SWIFT: Software Implemented Fault Tolerance [abstract] (ACM DL, PDF)
George A. Reis, Jonathan Chang, Neil Vachharajani, Ram Rangan, and David I. August
Proceedings of the Third International Symposium on
Code Generation and Optimization (CGO), March 2005.
Winner Best Paper Award.
Winner of the 2015 International Symposium on
Code Generation and Optimization Test of Time Award.

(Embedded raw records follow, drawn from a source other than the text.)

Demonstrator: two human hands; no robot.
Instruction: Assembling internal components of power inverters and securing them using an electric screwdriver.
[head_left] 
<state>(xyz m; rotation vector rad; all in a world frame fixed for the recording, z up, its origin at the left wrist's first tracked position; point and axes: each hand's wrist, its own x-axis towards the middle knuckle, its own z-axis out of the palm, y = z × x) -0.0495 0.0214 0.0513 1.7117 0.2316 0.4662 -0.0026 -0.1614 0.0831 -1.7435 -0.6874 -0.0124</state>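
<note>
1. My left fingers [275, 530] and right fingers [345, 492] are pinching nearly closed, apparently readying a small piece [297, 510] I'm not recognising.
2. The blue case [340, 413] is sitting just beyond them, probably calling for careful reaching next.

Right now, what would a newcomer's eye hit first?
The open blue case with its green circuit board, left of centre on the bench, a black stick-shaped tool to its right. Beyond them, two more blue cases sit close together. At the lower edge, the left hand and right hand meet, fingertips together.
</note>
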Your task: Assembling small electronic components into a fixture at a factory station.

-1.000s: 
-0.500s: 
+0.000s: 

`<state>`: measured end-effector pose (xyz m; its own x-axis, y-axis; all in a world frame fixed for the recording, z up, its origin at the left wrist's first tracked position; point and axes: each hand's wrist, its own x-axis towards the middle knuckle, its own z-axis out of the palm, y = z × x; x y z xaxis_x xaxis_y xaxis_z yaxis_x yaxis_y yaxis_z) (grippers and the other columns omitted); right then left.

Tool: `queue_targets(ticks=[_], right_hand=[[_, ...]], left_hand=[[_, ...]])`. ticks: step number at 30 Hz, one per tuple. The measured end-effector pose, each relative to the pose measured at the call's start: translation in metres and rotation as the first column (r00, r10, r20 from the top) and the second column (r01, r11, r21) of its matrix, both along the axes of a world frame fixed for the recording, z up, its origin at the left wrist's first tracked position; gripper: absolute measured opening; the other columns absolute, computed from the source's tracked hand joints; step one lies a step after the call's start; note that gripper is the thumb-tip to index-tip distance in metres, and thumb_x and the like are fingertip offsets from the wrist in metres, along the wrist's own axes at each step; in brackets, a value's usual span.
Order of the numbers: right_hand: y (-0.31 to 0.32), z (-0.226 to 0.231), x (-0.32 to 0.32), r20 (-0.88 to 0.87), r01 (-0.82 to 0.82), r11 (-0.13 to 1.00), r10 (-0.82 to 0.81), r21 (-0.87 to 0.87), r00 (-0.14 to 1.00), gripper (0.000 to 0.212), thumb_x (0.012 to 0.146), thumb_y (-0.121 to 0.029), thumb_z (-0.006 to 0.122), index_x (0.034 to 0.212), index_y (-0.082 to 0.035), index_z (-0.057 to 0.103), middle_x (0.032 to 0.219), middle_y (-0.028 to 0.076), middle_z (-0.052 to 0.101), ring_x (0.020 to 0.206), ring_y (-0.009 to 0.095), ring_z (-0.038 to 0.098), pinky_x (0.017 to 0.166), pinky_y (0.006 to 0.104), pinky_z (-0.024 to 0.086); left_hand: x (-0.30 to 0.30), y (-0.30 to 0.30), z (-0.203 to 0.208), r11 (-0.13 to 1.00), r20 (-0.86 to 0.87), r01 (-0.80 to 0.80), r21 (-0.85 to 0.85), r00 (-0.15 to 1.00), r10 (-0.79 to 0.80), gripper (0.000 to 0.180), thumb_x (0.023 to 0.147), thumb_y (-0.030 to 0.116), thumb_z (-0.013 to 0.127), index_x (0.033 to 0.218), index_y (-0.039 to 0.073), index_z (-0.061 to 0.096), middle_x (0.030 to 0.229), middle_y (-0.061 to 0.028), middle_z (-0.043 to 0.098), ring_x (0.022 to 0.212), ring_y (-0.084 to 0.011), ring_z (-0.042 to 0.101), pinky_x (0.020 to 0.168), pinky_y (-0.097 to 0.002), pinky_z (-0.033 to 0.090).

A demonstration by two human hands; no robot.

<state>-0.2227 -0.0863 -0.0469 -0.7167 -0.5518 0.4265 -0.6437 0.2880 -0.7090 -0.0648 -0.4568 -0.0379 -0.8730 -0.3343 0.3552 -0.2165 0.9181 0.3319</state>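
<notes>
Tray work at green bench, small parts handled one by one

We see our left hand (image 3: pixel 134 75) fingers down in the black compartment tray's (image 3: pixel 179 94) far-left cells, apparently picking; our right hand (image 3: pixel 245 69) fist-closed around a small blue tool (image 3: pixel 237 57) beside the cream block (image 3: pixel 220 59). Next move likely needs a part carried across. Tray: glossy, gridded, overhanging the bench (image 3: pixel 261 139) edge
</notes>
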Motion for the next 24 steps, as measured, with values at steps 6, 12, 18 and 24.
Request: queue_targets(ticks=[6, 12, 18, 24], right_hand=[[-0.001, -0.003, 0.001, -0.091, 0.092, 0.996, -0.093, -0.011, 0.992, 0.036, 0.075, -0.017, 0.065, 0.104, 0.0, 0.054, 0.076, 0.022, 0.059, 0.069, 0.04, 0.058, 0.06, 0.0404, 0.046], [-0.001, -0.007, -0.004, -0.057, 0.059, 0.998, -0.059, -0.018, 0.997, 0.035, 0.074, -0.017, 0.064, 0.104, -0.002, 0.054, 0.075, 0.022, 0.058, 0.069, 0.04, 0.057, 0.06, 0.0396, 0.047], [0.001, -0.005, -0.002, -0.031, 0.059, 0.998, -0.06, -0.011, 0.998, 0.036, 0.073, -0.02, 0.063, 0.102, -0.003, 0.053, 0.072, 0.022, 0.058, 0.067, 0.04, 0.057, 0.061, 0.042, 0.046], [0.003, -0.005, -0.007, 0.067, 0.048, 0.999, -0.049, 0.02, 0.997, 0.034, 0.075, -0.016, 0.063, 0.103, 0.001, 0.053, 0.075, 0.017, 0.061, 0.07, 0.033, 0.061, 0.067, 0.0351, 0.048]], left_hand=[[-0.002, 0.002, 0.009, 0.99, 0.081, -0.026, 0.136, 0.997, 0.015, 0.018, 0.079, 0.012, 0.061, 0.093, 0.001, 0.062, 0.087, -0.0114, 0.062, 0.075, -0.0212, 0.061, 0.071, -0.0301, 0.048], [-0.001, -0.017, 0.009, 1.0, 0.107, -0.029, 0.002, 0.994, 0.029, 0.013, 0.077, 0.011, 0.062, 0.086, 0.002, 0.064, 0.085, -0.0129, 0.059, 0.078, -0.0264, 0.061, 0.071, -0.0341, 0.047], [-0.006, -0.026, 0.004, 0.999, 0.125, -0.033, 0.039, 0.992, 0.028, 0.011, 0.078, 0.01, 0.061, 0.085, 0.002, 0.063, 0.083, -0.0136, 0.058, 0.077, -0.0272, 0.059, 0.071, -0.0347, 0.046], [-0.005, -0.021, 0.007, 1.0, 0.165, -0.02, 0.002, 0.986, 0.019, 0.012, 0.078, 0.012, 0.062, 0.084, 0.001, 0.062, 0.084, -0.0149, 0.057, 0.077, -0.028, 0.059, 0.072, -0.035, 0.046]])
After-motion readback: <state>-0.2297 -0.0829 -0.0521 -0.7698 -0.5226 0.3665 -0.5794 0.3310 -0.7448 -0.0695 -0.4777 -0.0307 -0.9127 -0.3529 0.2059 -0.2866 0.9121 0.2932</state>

To improve performance and reduce power consumption, processor
designers employ advances that shrink feature sizes, lower voltage
levels, reduce noise margins, and increase clock rates. These
advances, however, also make processors more susceptible to transient
faults that can affect program correctness. To mitigate this
increasing problem, designers build redundancy into systems to the
degree that the soft-error budget will allow. While reliable systems typically employ hardware techniques to address
soft-errors, software techniques can provide a lower cost and more
flexible alternative. To make this alternative more attractive, this
paper presents a new software fault tolerance technique, called SWIFT,
for detecting transient errors. Like other single-threaded software
fault tolerance techniques, SWIFT efficiently manages redundancy by
reclaiming unused instruction-level resources present during the
execution of most programs. SWIFT, however, eliminates the need to
double the memory requirement by acknowledging the use of ECC in
caches and memory. SWIFT also provides a higher level of protection
with enhanced checking of the program counter (PC) at no performance
cost. In addition, this enhanced PC checking makes most code inserted
to detect faults in prior methods unnecessary, significantly enhancing
performance. While SWIFT can be implemented on any architecture and
can protect individual code segments to varying degrees, we evaluate a
fully-redundant implementation running on Itanium 2. In these
experiments, SWIFT demonstrates exceptional fault-coverage with a
reasonable performance cost. Compared to the best known
single-threaded approach utilizing an ECC memory system, SWIFT
demonstrates a 51% average speedup.